What you have to do: Your answer must be the data repeated exactly, with no pictures in it.

*** Opening of Information provided ***

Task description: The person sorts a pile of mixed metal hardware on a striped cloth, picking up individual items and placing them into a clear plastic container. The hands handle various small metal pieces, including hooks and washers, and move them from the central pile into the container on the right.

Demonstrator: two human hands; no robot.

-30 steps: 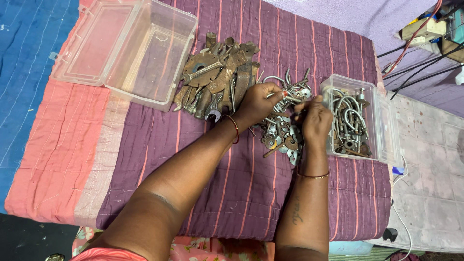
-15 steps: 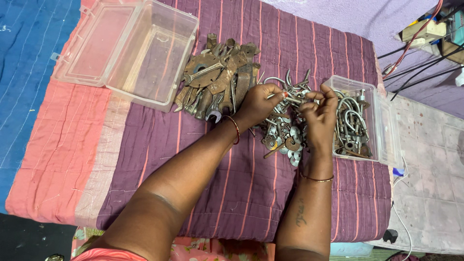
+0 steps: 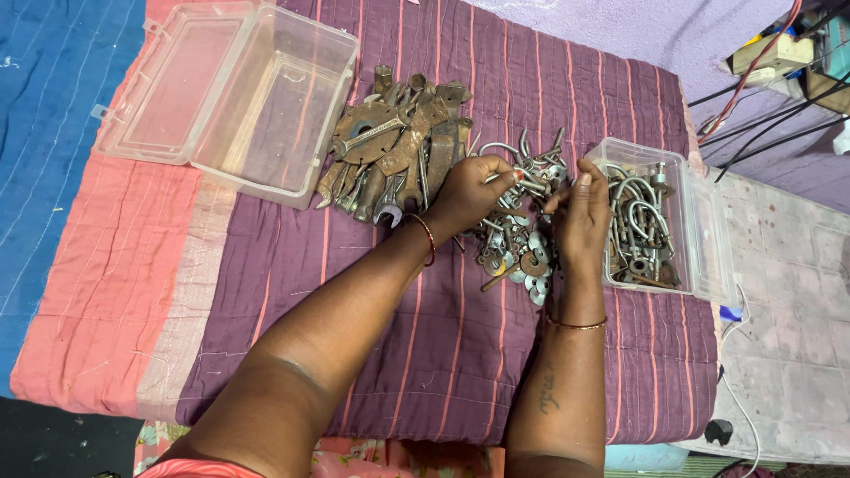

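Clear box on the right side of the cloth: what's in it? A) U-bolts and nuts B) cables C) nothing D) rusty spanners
A: the small clear box beside the right hand holds bent U-bolts with nuts, while the rusty spanners lie loose on the cloth, and the large clear box has nothing in it.

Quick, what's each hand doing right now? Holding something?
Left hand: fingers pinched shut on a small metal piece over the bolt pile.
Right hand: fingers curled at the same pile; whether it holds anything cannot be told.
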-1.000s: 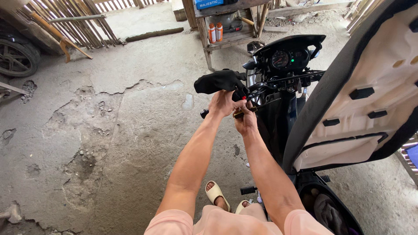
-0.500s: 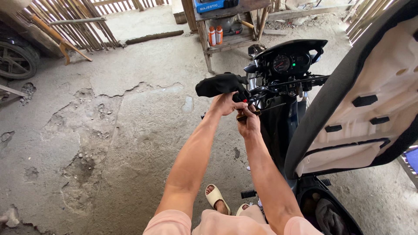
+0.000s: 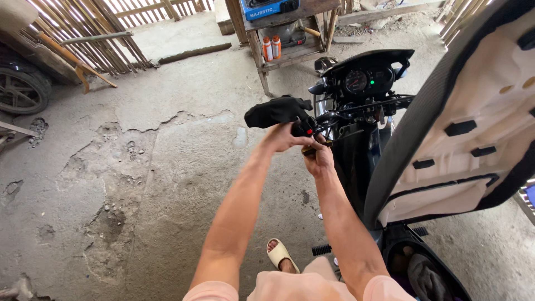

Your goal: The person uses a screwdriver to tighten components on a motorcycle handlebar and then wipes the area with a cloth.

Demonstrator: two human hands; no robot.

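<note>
At the handlebar (image 3: pixel 356 114) of the black motorbike (image 3: pixel 365 139) our two hands meet. The left hand (image 3: pixel 284 136) is curled around the bar just inside the black grip cover (image 3: pixel 276 110), fingers closed on it. The right hand (image 3: pixel 319 159) sits just below and right of the left, touching it, closed around a small dark part (image 3: pixel 310 149) under the switch housing; what that part is we cannot tell. A red button (image 3: pixel 310 131) shows just above the right hand.

Beyond the hands, up and slightly left, stands a wooden stand (image 3: pixel 278 50). On its top sits a blue box (image 3: pixel 268 8) with a white label strip along its front edge. On the lower shelf stand two small orange bottles (image 3: pixel 272 48) with white bands, side by side, and next to them a dark metal pot (image 3: pixel 292 34); their contents do not show.

Right of the hands the dial cluster (image 3: pixel 365 81) faces us. Further right the seat (image 3: pixel 468 122) is tipped up, its pale underside showing, and below it the storage tub (image 3: pixel 423 270) holds a dark cloth (image 3: pixel 423 278). Below the hands, a foot in a cream sandal (image 3: pixel 278 255) rests on the cracked concrete floor (image 3: pixel 139 167).
</note>
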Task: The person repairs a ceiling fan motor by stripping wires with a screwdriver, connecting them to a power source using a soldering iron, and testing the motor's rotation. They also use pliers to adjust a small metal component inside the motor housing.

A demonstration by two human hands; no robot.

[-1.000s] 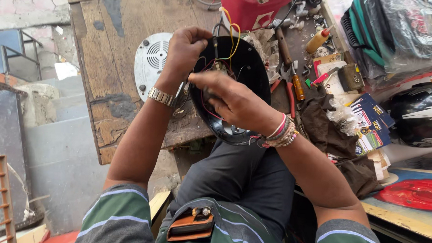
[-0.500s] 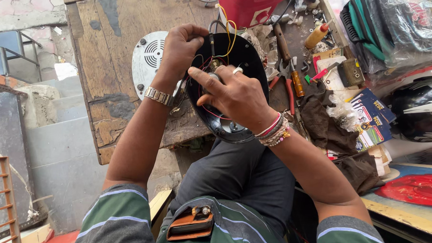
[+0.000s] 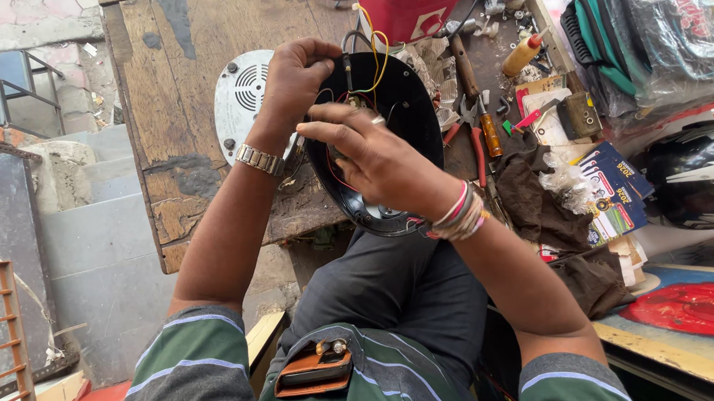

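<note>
we log: left hand [image 3: 294,72] pinching wires [image 3: 362,58] | right hand [image 3: 374,158] slid lower, gripping black housing [image 3: 408,107] | housing now steadier on table [image 3: 179,76]

Bright daylight is falling evenly, casting soft shadows beneath the right hand [image 3: 374,158]; everything is staying sharp, with wide-angle bending showing toward the edges.

The black round housing [image 3: 399,123] is sitting tilted at the near edge of the table [image 3: 179,84], open side facing up, leaning toward the person's lap. Yellow, red and black wires [image 3: 374,63] are looping out of its far rim. A white vented round plate [image 3: 242,102] is lying flat just left of it.
</note>
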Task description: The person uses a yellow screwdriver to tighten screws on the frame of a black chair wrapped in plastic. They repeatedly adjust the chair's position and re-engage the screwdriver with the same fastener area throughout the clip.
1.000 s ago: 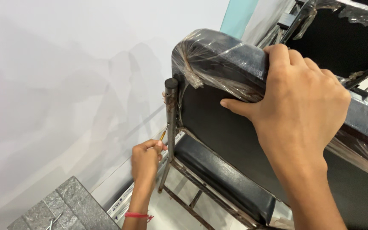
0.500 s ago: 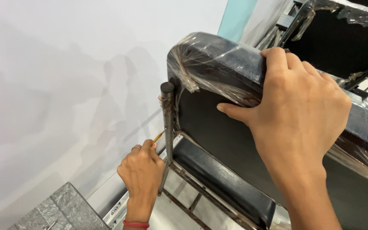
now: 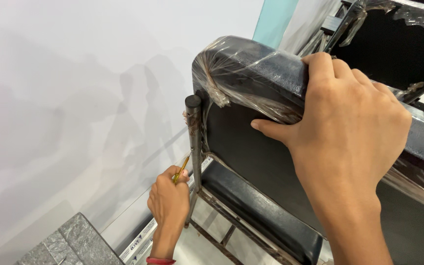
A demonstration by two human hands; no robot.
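Head view: my right hand (image 3: 349,132) clamps the plastic-wrapped black padded chair back (image 3: 256,68); my left hand (image 3: 169,201) pinches a thin yellow-handled screwdriver (image 3: 182,169) against the rusty metal frame tube (image 3: 194,142). Grey stone block (image 3: 69,243) lower left, white wall (image 3: 74,98) behind.

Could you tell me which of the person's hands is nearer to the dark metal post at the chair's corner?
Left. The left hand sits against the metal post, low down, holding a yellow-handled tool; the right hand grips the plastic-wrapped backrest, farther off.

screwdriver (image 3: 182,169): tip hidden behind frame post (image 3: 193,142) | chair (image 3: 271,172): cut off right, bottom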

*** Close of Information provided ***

Task output:
Task description: The person sorts a pile of mixed metal hardware on a striped cloth, picking up individual items and placing them into a clear plastic container. The hands handle various small metal pieces, including hooks and washers, and move them from the central pile into the container on the right.

Demonstrator: two human hands; no robot.

-30 steps: 
-15 steps: 
+0 steps: 

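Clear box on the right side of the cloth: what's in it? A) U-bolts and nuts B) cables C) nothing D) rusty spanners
A: the small clear box beside the right hand holds bent U-bolts with nuts, while the rusty spanners lie loose on the cloth, and the large clear box has nothing in it.

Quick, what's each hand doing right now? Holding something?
Left hand: fingers pinched shut on a small metal piece over the bolt pile.
Right hand: fingers curled at the same pile; whether it holds anything cannot be told.
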-1.000s: 
-0.500s: 
+0.000s: 

Your goal: The person uses a screwdriver to tighten components on a motorcycle handlebar and then wipes the area with a cloth.

Demonstrator: two human hands; no robot.

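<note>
At the handlebar (image 3: pixel 356 114) of the black motorbike (image 3: pixel 365 139) our two hands meet. The left hand (image 3: pixel 284 136) is curled around the bar just inside the black grip cover (image 3: pixel 276 110), fingers closed on it. The right hand (image 3: pixel 319 159) sits just below and right of the left, touching it, closed around a small dark part (image 3: pixel 310 149) under the switch housing; what that part is we cannot tell. A red button (image 3: pixel 310 131) shows just above the right hand.

Beyond the hands, up and slightly left, stands a wooden stand (image 3: pixel 278 50). On its top sits a blue box (image 3: pixel 268 8) with a white label strip along its front edge. On the lower shelf stand two small orange bottles (image 3: pixel 272 48) with white bands, side by side, and next to them a dark metal pot (image 3: pixel 292 34); their contents do not show.

Right of the hands the dial cluster (image 3: pixel 365 81) faces us. Further right the seat (image 3: pixel 468 122) is tipped up, its pale underside showing, and below it the storage tub (image 3: pixel 423 270) holds a dark cloth (image 3: pixel 423 278). Below the hands, a foot in a cream sandal (image 3: pixel 278 255) rests on the cracked concrete floor (image 3: pixel 139 167).
</note>
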Task: The person repairs a ceiling fan motor by stripping wires with a screwdriver, connecting them to a power source using a soldering iron, and testing the motor's rotation. They also use pliers to adjust a small metal component inside the motor housing.

A demonstration by two human hands; no robot.

[-1.000s] 
[-0.500s] 
[+0.000s] 

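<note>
we log: left hand [image 3: 294,72] pinching wires [image 3: 362,58] | right hand [image 3: 374,158] slid lower, gripping black housing [image 3: 408,107] | housing now steadier on table [image 3: 179,76]

Bright daylight is falling evenly, casting soft shadows beneath the right hand [image 3: 374,158]; everything is staying sharp, with wide-angle bending showing toward the edges.

The black round housing [image 3: 399,123] is sitting tilted at the near edge of the table [image 3: 179,84], open side facing up, leaning toward the person's lap. Yellow, red and black wires [image 3: 374,63] are looping out of its far rim. A white vented round plate [image 3: 242,102] is lying flat just left of it.
</note>
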Task description: The person uses a yellow screwdriver to tighten screws on the frame of a black chair wrapped in plastic. They repeatedly adjust the chair's position and re-engage the screwdriver with the same fastener area throughout the clip.
1.000 s ago: 
0.500 s ago: 
now: 
A demonstration by two human hands; no robot.
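Head view: my right hand (image 3: 349,132) clamps the plastic-wrapped black padded chair back (image 3: 256,68); my left hand (image 3: 169,201) pinches a thin yellow-handled screwdriver (image 3: 182,169) against the rusty metal frame tube (image 3: 194,142). Grey stone block (image 3: 69,243) lower left, white wall (image 3: 74,98) behind.

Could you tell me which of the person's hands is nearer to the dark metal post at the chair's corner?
Left. The left hand sits against the metal post, low down, holding a yellow-handled tool; the right hand grips the plastic-wrapped backrest, farther off.

screwdriver (image 3: 182,169): tip hidden behind frame post (image 3: 193,142) | chair (image 3: 271,172): cut off right, bottom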

Nothing further is needed for this exercise.